J: 'So how old are you?'
M: 'Seventeen'
J: 'Daaaaaamn!' (Hits me in a sign of shock.)
M: 'Yeah'
J: 'Why do you want to go to medical school?'
M: 'I want to be a doctor I guess'
J: 'Cool'
M: 'So do you want to go out sometime?'
J: 'Uhh I think I'll wait for D*****.'
(This was not me at all in the conversation.)

As you can see our tangents get the best out of our study time. It went on this way for the last hour we had to study. I think I learned a couple things though. Apparently Ethiopia is a pleasant country to live in, and Bono does not visit as much as the media speculates he does. Which reminds me I saw a very mildly satisfactory episode of South Park the other day.

Which reminds me further Dexter is back! Back with a vengeance! A vengeance for being a, softie?! At least until the second episode. He killed Lil' Chino so its all good now. Saw "Eastern Promises", liked it. If you love cock though, you should definitely watch this movie. I wonder what Mortensen was thinking when he read this movie, or his agent for that matter.

I've been dying to work out. I have had no time to do so. I'm sure no one else has either. I feel the same. I know that feeling won't last long though. I think I'm going to have to buy my own free weights set.
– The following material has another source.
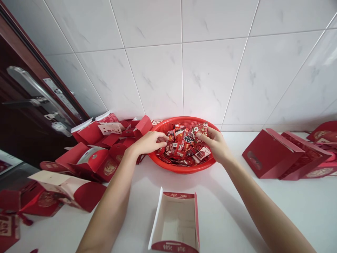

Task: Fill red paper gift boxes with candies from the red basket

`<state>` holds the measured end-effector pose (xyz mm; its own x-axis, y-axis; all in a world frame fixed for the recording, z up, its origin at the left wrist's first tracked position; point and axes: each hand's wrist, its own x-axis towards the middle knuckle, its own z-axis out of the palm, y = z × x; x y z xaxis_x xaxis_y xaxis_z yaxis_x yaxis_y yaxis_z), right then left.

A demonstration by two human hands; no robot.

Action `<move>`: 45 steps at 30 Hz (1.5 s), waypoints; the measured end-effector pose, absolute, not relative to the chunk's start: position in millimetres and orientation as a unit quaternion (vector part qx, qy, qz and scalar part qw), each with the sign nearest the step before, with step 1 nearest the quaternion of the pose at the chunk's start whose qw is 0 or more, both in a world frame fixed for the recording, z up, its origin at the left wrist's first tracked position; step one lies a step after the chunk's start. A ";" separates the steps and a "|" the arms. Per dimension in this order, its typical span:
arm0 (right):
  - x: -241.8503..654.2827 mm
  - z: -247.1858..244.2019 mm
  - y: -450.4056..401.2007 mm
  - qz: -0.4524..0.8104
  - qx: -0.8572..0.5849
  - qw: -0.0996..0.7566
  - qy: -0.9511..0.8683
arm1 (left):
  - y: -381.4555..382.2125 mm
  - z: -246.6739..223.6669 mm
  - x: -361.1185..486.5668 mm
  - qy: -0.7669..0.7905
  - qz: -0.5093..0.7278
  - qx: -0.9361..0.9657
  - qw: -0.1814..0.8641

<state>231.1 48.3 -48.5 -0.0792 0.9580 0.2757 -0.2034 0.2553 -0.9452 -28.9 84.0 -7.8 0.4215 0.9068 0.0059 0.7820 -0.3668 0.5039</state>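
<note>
A red plastic basket (181, 169) holds many small red-wrapped candies (181, 146). My right hand (214, 142) is at the basket's right side, thumb and fingers closed on a red patterned candy packet (200, 130) with white flowers. Over the left rim reaches my left hand (154, 142), its fingers loosely curved and thumb apart, beside the candies; nothing shows in it. Nearer to me, between my forearms, stands an open red carton (197, 221) with a pale, bare inside.
Several red gift boxes (91, 161) crowd the left side of the white table (223, 218). More red boxes (271, 153) stand at the right. A tiled wall (210, 77) runs behind, and a dark door with a metal handle (39, 91) is at far left.
</note>
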 end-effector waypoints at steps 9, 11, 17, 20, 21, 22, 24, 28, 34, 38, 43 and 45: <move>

Shouldn't cost much. Not as much as the big screen I'm planning on getting, the helmet of King Leonidas, the bluetooth headset, the pink bunny slippers, and the tons of clothes.

..What else has happened to me since last I wrote?

..

I wrote! Thats right! I wrote some new poetry. One of them I felt a lot. It was a satire on an old friend I had that I don't care for anymore.

Which reminds me I need to get some books. I really need to read classics pronto!

(I remind too much. Too much reminding! I've been living life by the half hour, quarterly. Fifteen minutes this, fifteen minutes that. Gain fifteen, lose fifteen, class in fifteen, class in thirty. I feel almost degraded because I'm on such a schedule. Good thing is I hope somewhere, someone is watching or listening. Maybe they'll be inspired to do things to better themselves. Only difference is with me, I'm doing everything, and getting very little help.)

Things better change with these new Senators. Thats NINE people I have under my thumb. If they're gonna work for the Student Government Association they better work for it.